__STORED DATA__:
__________________________________________________
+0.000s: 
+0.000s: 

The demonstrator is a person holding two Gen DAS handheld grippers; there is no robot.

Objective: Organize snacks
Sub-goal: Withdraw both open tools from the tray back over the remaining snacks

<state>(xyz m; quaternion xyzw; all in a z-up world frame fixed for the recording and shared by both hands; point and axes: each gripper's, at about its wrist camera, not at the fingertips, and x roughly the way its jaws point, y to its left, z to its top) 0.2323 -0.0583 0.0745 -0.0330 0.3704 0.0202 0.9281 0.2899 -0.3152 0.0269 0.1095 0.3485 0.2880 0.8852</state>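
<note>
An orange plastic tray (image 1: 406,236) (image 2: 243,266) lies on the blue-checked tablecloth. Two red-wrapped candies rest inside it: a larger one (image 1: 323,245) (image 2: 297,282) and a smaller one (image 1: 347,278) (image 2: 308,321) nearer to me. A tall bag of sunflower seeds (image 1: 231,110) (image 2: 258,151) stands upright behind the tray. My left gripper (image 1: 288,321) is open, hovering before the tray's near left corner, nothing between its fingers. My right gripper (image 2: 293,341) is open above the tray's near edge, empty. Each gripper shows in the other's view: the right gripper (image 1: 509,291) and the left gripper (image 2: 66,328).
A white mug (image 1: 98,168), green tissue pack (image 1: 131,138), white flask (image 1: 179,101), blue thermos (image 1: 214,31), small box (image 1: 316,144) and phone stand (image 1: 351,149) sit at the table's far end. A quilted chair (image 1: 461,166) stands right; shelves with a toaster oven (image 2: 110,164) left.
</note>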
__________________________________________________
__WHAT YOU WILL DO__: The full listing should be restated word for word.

__RESPONSE TO THE TASK__:
+0.000s: 
+0.000s: 

The demonstrator is a person holding two Gen DAS handheld grippers; there is no robot.

Objective: Organize snacks
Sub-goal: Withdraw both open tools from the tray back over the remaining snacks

<state>(xyz m; quaternion xyzw; all in a z-up world frame fixed for the recording and shared by both hands; point and axes: each gripper's, at about its wrist camera, not at the fingertips, and x roughly the way its jaws point, y to its left, z to its top) 0.2323 -0.0583 0.0745 -0.0330 0.3704 0.0202 0.9281 0.2899 -0.3152 0.0269 0.1095 0.3485 0.2880 0.8852</state>
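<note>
An orange plastic tray (image 1: 406,236) (image 2: 243,266) lies on the blue-checked tablecloth. Two red-wrapped candies rest inside it: a larger one (image 1: 323,245) (image 2: 297,282) and a smaller one (image 1: 347,278) (image 2: 308,321) nearer to me. A tall bag of sunflower seeds (image 1: 231,110) (image 2: 258,151) stands upright behind the tray. My left gripper (image 1: 288,321) is open, hovering before the tray's near left corner, nothing between its fingers. My right gripper (image 2: 293,341) is open above the tray's near edge, empty. Each gripper shows in the other's view: the right gripper (image 1: 509,291) and the left gripper (image 2: 66,328).
A white mug (image 1: 98,168), green tissue pack (image 1: 131,138), white flask (image 1: 179,101), blue thermos (image 1: 214,31), small box (image 1: 316,144) and phone stand (image 1: 351,149) sit at the table's far end. A quilted chair (image 1: 461,166) stands right; shelves with a toaster oven (image 2: 110,164) left.
</note>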

Whatever the exercise asked has now been answered.